Father Helped His Son to Achieve Greater Virtue By Passing Up an Early Career Opportunity
(Clearwisdom.net) Zhang Tingyu was an imperial scholar and the secretary of defense under Emperor Yongzheng (1722 – 1735 A.D.), who ruled during China's Qing Dynasty. Despite his high level position in the royal court, Zhang Tingyu was modest and would give career opportunities to the most qualified people regardless of their background. He also expected his children to be frugal, be content with what they had and value virtue.
Zhang Ruoai was his oldest son. After passing the township and provincial civil service examinations, Zhang Ruoai advanced to the final examination, which was to be held at the royal court. The emperor judged the outcome of the final examination. After the royal court officials who served as judges read the final candidates' essays, they affixed seals over the candidates' names before submitting the essays to Emperor Yongzheng. He held final responsibility for selection of the winners of the civil service examination.

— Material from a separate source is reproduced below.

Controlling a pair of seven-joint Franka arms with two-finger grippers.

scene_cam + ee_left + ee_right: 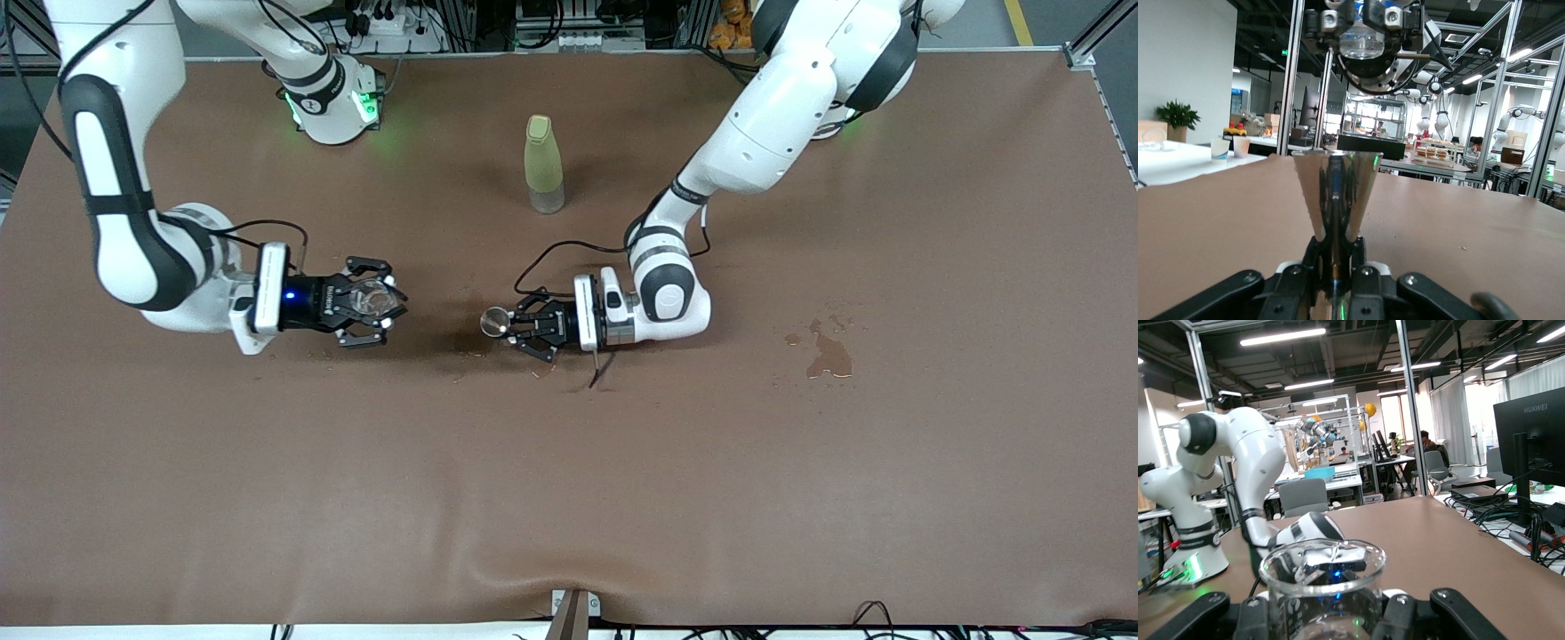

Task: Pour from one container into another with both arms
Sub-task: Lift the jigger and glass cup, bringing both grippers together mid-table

When Emperor Yongzheng read the fifth essay, he was deeply impressed by several sentences. “When witnessing others' kind deeds, government officials should encourage each other to set similar examples. When witnessing others' faults, government officials should try to discipline each other so one would not to repeat these faults. If we do not cheat, we don't need to guard against others. If we are sincere, we will be trusted. If we can achieve these things, all government officials at the central and local governments will work as one body.” Emperor Yongzheng felt very encouraged by this essay, for he thought it was full of sincerity and honesty. He commented that this candidate was as virtuous as government officials in ancient times. He decided to award third place at the A level to this candidate. When Emperor Yongzheng opened the seals, he discovered that it was written by the oldest son of Zhang Tingyu, the imperial scholar. He immediately sent a message of the good news and expected Zhang Tingyu to be overcome with joy and pride.
Emperor Yongzheng did not expect that Zhang Tingyu would immediately request a meeting. Zhang Tingyu said to the emperor, “I have a high office in the royal court, so it would be inappropriate to award my son, who is still very young, third place in the imperial civil service examination.” Yongzheng Emperor explained, “I was fair in my judgment. I did not give him third place because he is your son.” But Zhang Tingyu repeatedly asked the emperor to reconsider. He said, “There are so many talented youngsters in China. The civil service examination runs every three years and everyone wishes to pass the examination. I already occupy a position in the royal court. If my son should be awarded the third place at the A level, he would practically steal a spot from other candidates from common families and I would feel guilty. If Your Majesty would kindly lower him to the B level, it would be more than enough honor for him.”
In the civil service examination system of that time, nine winners were selected from the final examination. This took place in the royal court, with the emperor as final judge. There were three levels of winners. Each level had three winners, but the level achieved would make a world of difference in the winners' career. A level candidates immediately began their careers in the royal court. Generally, they became editors at the imperial university, an important stepping stone to more prominent positions in the government. B and C level candidates were not allowed to work in the royal court until a few years later and they would usually start as officials at the county government.
Zhang Tingyu knew perfectly well what it meant for his son's career to be lowered to the B level, but he decided that it would not be beneficial for his son to reach success too early in his career. He believed that he ought to work twice as hard, learn to accept humility and be humble in order to accumulate his virtue. He decided that such an experience would temper his character and make him more reliable.
At first, Emperor Yongzheng thought Zhang Tingyu was merely trying to be modest, so he said to Zhang, “You have been most loyal and have accumulated a lot of virtue. No one will be jealous because your son achieved third place at the A level. He has earned it.” Zhang Tingyu was sitting on a chair while speaking to the emperor. When he realized that Emperor Yongzheng did not want to change his decision, he knelt before the emperor and begged again. “Your Majesty, my family has received a lot of honor. I beg Your Majesty to take pity on my sincerity to give the honor in the A level to another candidate. If Your Majesty wishes to look after my family, I beg you to save some good fortune for my son's career in the later time. It would benefit him greatly.”
When Emperor Yongzheng realized that Zhang Tingyu's meant exactly what he was saying, he decided to award Zhang Ruoai first place in the B level. When Emperor Yongzheng announced the examination results, he made the story known to the public and proclaimed Zhang Tingyu's modesty.
Zhang Ruoai was fully aware of his father's expectations and he did not let him down. He continued to study diligently and made great progress. Later when he advanced to the royal court and worked in the defense department, he always fulfilled his responsibilities. Like his father, he was very modest.
There are several Chinese proverbs, including “A man must not use all of his power; a man must not deplete all of his good fortune,” and “Loyalty and kindness will sustain a family; modesty and prudence will extend one's life.” These proverbs are precious advice and will help fashion a person's conduct and the values they will pass on to the next generation. Zhang Tingyu and his son took these values to heart and followed them at all times. They were truly wise people.